Rubens Kuhl rubensk at gmail.com
Tue Jul 15 19:15:10 UTC 2014


On Tue, Jul 15, 2014 at 3:59 PM, Brett Glass <nanog at brettglass.com> wrote:

> At 12:18 PM 7/15/2014, Rubens Kuhl wrote:
>
>  If you are picky enough to prefer other radios that cost more on Mbps/$,
>> that's your call,
>>
>
> We need reliability. That particular radio wouldn't cut it. As I've
> mentioned, users can get away with much less bandwidth if the quality
> is high, so going for a less reliable radio with a high nominal speed
> does not actually save money.
>
> Also, that 5 GHz radio is a "spectrum spammer" and hence is a bad
> neighbor.
>

Actually not, it has a better bps/Hz figure than other unlicensed radios
with comparable bandwidth like 802.11ac. What you are referring to is that
using the same channel for back-haul and for serving users is usually a
problem, but besides some vertical and horizontal separation techniques
that could be used, there is always the option of using 2.4 GHz and 900 MHz
for POP-to-user communication if back-haul is needing that frequency.

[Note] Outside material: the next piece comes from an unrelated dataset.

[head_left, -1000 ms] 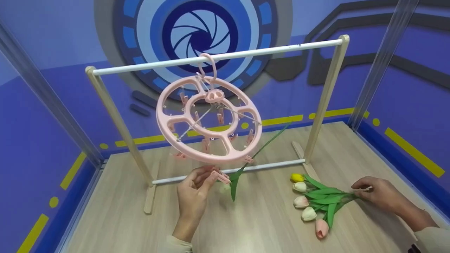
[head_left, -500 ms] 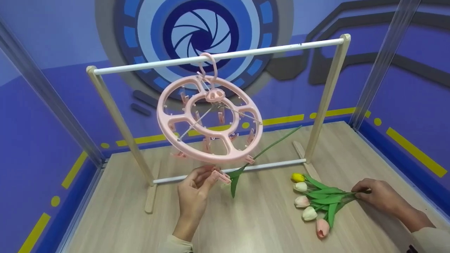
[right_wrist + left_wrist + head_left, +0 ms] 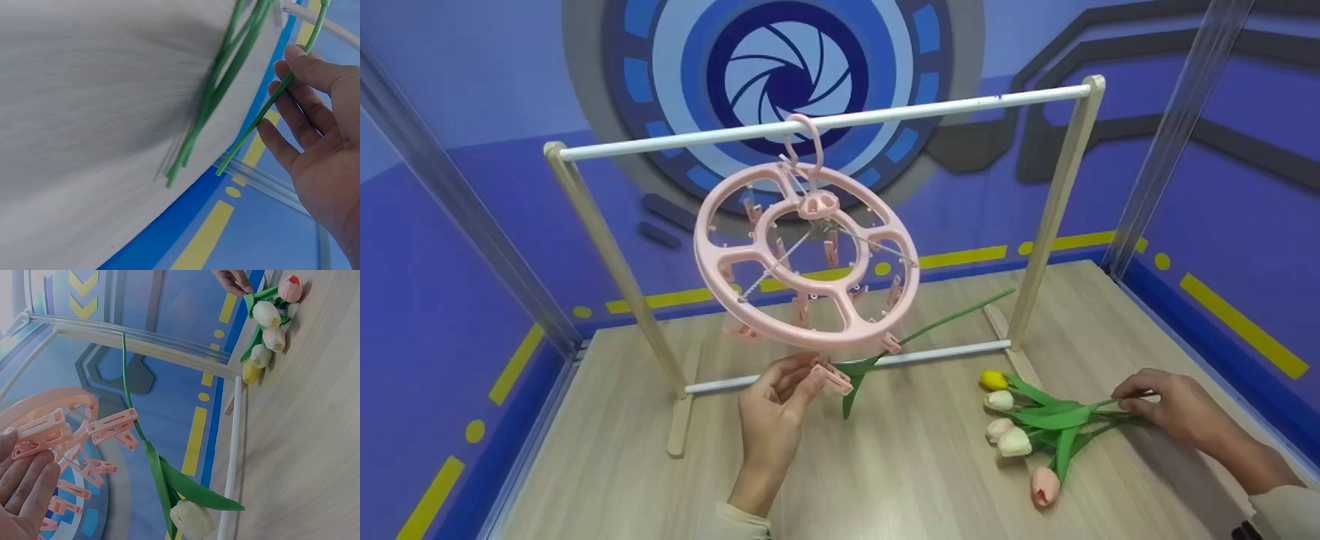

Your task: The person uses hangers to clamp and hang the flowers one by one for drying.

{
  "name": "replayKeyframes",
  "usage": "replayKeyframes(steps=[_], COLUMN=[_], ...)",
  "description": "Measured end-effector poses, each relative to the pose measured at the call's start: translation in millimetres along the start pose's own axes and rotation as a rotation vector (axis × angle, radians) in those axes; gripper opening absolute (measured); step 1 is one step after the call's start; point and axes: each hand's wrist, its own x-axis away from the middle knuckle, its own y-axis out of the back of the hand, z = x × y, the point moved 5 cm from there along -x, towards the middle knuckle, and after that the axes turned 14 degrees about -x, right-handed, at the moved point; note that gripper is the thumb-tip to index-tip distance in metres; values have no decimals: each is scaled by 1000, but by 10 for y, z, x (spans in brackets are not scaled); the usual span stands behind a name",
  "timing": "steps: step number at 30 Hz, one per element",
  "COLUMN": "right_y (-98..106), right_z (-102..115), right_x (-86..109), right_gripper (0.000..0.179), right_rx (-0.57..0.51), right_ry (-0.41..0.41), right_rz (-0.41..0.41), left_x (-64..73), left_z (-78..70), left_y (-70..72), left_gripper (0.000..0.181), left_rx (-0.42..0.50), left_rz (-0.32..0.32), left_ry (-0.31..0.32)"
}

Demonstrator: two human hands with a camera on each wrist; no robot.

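My left hand [image 3: 772, 409] pinches a pink clothespin [image 3: 834, 379] below the front rim of a round pink clip hanger [image 3: 810, 330]. Beside it, another clothespin [image 3: 115, 424] grips the stem of a white tulip [image 3: 192, 519], which hangs head down with two green leaves [image 3: 191, 486]. In the head view that bloom is hidden behind my left hand and its clothespin. My right hand [image 3: 1174, 412] pinches one green stem [image 3: 270, 104] with thumb and fingertips, raised off the table. Other stems [image 3: 211, 107] of the tulip bunch [image 3: 1050, 420] lie beside it.
The hanger hooks over the white top bar [image 3: 930, 114] of a wooden-sided rack [image 3: 1054, 217]. A lower white bar [image 3: 945, 352] crosses close to the table [image 3: 900, 480]. More clothespins [image 3: 73, 489] dangle under the hanger. A patterned blue wall [image 3: 510, 240] stands behind.
The clipped tulip has swung, its stem end going right and downward and its leaves shifting left. My right hand has raised one stem, and a white bloom in the bunch has moved slightly up.
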Motion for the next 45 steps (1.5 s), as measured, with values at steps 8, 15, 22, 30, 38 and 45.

If reliability is more important than bandwidth, than reducing modulation
to decrease data-rate but increasing reliability is an option with both
AirFiber and other 802.11 unlicensed gear.


>
> After 25 years of doing wireless, one learns what really works and what
> is a false economy. Believe me, we've learned some hard and expensive
> lessons.


Yes, but not mentioning the choices makes you sound like you are trying to
prove a point instead of actually discussing the technical possibilities. I
was in charge of engineering for a WISP for some years and still have many
contacts with local WISPs, in a country(Brazil) that pretty much resembles
your technical and market challenges... think you have a problem with rain
fade ? US ITU-R rain zone regions seem like blue sky for us.